Al cabo de cinco minutos, el pueblo entero, con la excepción de Babooshka y el abuelo Harán, se reunió en el BAR/HOTEL a beber gratis, mientras en el dormitorio principal, Marya Quinsana y Eva Mándela tropezaban la una con la otra y Persis Jirones empujaba y soplaba, empujaba y soplaba hasta parir a dos hermosos hijos. Como era de esperar, salieron tan idénticos como sus padres.

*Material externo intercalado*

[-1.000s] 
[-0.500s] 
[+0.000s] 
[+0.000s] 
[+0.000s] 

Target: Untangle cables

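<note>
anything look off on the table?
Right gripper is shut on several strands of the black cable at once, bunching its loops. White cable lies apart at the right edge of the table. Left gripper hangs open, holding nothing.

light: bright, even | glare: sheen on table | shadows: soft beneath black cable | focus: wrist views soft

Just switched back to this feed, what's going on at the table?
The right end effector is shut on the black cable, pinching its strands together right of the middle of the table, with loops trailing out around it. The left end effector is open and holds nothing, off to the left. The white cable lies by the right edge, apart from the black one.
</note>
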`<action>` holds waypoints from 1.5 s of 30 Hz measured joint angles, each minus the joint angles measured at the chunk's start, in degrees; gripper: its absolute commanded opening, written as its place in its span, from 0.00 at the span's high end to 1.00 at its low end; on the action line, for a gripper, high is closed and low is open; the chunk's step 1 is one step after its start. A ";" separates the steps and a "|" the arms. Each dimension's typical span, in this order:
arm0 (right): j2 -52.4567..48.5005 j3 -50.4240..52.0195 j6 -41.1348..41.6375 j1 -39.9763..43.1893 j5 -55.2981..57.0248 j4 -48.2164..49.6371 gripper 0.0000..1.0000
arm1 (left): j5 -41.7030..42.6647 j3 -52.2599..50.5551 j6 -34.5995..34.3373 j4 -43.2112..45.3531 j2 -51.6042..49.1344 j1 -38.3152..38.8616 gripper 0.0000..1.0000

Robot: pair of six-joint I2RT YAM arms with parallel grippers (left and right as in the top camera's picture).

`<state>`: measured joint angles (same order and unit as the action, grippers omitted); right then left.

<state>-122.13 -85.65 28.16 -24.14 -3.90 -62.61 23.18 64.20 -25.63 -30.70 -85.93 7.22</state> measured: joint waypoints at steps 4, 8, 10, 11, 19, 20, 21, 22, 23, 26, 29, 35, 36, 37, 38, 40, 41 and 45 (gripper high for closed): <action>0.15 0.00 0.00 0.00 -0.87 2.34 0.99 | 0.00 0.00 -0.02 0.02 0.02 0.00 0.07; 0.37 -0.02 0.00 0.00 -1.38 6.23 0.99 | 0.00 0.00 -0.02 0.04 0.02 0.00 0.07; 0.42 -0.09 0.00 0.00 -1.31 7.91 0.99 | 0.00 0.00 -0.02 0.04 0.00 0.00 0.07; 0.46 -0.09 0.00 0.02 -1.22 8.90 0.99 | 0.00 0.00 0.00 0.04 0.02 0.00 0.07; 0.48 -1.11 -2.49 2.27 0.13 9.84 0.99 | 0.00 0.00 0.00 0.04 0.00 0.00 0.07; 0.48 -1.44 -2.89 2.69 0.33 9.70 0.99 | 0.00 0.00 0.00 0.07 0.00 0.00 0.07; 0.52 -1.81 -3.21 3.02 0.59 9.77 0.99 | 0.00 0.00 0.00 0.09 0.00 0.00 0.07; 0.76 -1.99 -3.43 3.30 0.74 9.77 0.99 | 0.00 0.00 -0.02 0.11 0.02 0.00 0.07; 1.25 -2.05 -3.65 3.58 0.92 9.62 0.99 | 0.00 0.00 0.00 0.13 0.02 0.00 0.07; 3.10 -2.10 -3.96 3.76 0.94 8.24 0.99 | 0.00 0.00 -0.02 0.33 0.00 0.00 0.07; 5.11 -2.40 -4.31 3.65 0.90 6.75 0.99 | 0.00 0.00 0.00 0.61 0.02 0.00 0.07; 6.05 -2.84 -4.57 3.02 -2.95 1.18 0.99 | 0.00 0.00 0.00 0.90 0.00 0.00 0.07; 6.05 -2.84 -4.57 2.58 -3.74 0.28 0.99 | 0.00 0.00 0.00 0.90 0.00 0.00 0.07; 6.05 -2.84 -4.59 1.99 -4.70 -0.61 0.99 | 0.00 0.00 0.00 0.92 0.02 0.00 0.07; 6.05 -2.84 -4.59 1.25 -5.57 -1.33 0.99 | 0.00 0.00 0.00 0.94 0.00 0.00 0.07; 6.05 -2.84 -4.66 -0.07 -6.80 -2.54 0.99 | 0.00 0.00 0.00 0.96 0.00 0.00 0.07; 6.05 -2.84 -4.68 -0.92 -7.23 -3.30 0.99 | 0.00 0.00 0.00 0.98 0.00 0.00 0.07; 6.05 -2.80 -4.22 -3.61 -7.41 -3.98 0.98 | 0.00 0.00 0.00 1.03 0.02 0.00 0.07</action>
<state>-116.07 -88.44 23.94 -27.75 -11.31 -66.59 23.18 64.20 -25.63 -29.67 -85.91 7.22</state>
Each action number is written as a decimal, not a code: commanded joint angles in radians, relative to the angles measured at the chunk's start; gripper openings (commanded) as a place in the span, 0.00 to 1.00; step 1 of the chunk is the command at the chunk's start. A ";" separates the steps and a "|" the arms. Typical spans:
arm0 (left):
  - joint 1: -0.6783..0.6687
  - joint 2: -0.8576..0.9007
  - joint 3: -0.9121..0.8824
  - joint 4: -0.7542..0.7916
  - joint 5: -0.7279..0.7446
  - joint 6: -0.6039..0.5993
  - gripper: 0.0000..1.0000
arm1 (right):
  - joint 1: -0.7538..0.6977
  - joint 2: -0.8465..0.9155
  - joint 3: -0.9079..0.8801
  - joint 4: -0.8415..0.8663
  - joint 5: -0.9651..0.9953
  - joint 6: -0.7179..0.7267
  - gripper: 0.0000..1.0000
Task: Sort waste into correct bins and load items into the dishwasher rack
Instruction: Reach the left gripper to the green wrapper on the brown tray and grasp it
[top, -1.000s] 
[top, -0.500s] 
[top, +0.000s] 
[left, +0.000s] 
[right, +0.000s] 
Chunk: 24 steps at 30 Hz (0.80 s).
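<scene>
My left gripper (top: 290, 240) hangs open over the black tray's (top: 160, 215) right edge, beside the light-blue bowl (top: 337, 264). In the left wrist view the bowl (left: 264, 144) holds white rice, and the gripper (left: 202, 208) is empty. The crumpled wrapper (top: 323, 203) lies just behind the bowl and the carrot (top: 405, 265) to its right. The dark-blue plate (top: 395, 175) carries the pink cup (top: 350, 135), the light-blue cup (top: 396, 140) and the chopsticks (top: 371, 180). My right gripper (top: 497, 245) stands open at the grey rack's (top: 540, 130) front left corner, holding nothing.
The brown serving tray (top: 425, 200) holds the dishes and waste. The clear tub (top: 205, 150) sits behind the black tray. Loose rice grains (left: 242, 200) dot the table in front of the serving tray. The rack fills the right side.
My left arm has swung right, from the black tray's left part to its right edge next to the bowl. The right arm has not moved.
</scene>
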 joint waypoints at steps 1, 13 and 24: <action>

—¡Sevriano y Batiste! —proclamaron los hermanos Gallacelli (padres).

Todos lo celebraron, y mientras los hermanos Gallacelli (padres) estaban con la madre y con los hermanos Gallacelli (hijos), Rajandra Das hizo la pregunta que todos deseaban hacer pero que nadie se había atrevido a formular.

—Muy bien, ¿cuál de ellos es el padre?

La Gran Pregunta zumbó por Camino Desolación como un enjambre de molestos insectos. ¿Ed, Umberto o Louie? Persis Jirones no lo sabía. Los hermanos Gallacelli (padres) no quisieron decirlo. Los hermanos Gallacelli (hijos) no podían decirlo. La pregunta de Rajandra Das reinó absoluta durante veinticuatro horas, hasta que fue reemplazada por una pregunta mejor. Y esa pregunta era: ¿Quién mató a Gastón Tenebrae y lo dejó junto a las vías del ferrocarril con la cabeza aplastada como un huevo?